▸ **AIM OF THE EXERCISE**:
What you return must match every record word for word.
Segment Start: MATERIALS PROVIDED
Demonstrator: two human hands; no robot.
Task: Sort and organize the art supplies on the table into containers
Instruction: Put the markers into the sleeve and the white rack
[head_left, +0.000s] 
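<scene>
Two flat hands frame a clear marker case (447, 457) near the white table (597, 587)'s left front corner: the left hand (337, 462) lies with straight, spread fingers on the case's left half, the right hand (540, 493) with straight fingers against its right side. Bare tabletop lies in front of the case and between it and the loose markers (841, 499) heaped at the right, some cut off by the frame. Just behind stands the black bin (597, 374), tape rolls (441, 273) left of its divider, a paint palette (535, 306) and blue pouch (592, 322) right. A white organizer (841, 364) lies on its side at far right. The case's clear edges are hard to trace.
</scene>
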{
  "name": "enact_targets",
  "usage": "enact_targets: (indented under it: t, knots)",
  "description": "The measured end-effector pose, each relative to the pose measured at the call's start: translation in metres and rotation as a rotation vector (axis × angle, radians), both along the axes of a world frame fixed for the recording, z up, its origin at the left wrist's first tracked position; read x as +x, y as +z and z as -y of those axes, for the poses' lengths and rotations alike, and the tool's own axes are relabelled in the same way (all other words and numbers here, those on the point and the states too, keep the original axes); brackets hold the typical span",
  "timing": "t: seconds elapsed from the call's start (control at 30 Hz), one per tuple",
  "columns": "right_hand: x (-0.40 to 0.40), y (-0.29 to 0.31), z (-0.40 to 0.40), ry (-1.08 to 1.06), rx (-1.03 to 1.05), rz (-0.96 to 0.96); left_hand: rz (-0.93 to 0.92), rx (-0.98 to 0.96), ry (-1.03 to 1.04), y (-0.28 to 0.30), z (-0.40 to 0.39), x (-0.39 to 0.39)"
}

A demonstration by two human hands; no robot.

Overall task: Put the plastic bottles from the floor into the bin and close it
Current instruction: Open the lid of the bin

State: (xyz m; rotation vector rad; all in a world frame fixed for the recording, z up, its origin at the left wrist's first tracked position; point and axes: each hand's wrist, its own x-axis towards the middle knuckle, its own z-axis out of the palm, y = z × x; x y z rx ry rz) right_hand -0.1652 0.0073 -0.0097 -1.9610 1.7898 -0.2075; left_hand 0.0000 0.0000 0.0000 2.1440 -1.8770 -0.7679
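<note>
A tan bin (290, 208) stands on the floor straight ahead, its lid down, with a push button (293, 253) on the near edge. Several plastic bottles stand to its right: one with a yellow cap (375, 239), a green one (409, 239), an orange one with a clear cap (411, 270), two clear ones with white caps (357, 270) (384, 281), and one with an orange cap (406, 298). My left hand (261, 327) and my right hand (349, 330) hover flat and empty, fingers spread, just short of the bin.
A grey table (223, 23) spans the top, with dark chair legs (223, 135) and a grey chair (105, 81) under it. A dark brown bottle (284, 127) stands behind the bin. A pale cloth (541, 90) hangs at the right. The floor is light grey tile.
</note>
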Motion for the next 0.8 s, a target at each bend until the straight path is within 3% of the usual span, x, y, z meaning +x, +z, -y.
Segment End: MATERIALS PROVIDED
▸ **REPLY TO THE EXERCISE**:
Demonstrator: two human hands; no robot.
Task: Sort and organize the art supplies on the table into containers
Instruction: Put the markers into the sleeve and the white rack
[head_left, +0.000s] 
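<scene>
Two flat hands frame a clear marker case (447, 457) near the white table (597, 587)'s left front corner: the left hand (337, 462) lies with straight, spread fingers on the case's left half, the right hand (540, 493) with straight fingers against its right side. Bare tabletop lies in front of the case and between it and the loose markers (841, 499) heaped at the right, some cut off by the frame. Just behind stands the black bin (597, 374), tape rolls (441, 273) left of its divider, a paint palette (535, 306) and blue pouch (592, 322) right. A white organizer (841, 364) lies on its side at far right. The case's clear edges are hard to trace.
</scene>
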{
  "name": "enact_targets",
  "usage": "enact_targets: (indented under it: t, knots)",
  "description": "The measured end-effector pose, each relative to the pose measured at the call's start: translation in metres and rotation as a rotation vector (axis × angle, radians), both along the axes of a world frame fixed for the recording, z up, its origin at the left wrist's first tracked position; read x as +x, y as +z and z as -y of those axes, for the poses' lengths and rotations alike, and the tool's own axes are relabelled in the same way (all other words and numbers here, those on the point and the states too, keep the original axes); brackets hold the typical span",
  "timing": "t: seconds elapsed from the call's start (control at 30 Hz), one per tuple",
  "columns": "right_hand: x (-0.40 to 0.40), y (-0.29 to 0.31), z (-0.40 to 0.40), ry (-1.08 to 1.06), rx (-1.03 to 1.05), rz (-0.96 to 0.96); left_hand: rz (-0.93 to 0.92), rx (-0.98 to 0.96), ry (-1.03 to 1.04), y (-0.28 to 0.30), z (-0.40 to 0.39), x (-0.39 to 0.39)"
}

A demonstration by two human hands; no robot.

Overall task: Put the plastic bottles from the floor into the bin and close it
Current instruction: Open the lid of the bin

State: (xyz m; rotation vector rad; all in a world frame fixed for the recording, z up, its origin at the left wrist's first tracked position; point and axes: each hand's wrist, its own x-axis towards the middle knuckle, its own z-axis out of the palm, y = z × x; x y z rx ry rz) right_hand -0.1652 0.0073 -0.0097 -1.9610 1.7898 -0.2075; left_hand 0.0000 0.0000 0.0000 2.1440 -1.8770 -0.7679
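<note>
A tan bin (290, 208) stands on the floor straight ahead, its lid down, with a push button (293, 253) on the near edge. Several plastic bottles stand to its right: one with a yellow cap (375, 239), a green one (409, 239), an orange one with a clear cap (411, 270), two clear ones with white caps (357, 270) (384, 281), and one with an orange cap (406, 298). My left hand (261, 327) and my right hand (349, 330) hover flat and empty, fingers spread, just short of the bin.
A grey table (223, 23) spans the top, with dark chair legs (223, 135) and a grey chair (105, 81) under it. A dark brown bottle (284, 127) stands behind the bin. A pale cloth (541, 90) hangs at the right. The floor is light grey tile.
</note>
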Motion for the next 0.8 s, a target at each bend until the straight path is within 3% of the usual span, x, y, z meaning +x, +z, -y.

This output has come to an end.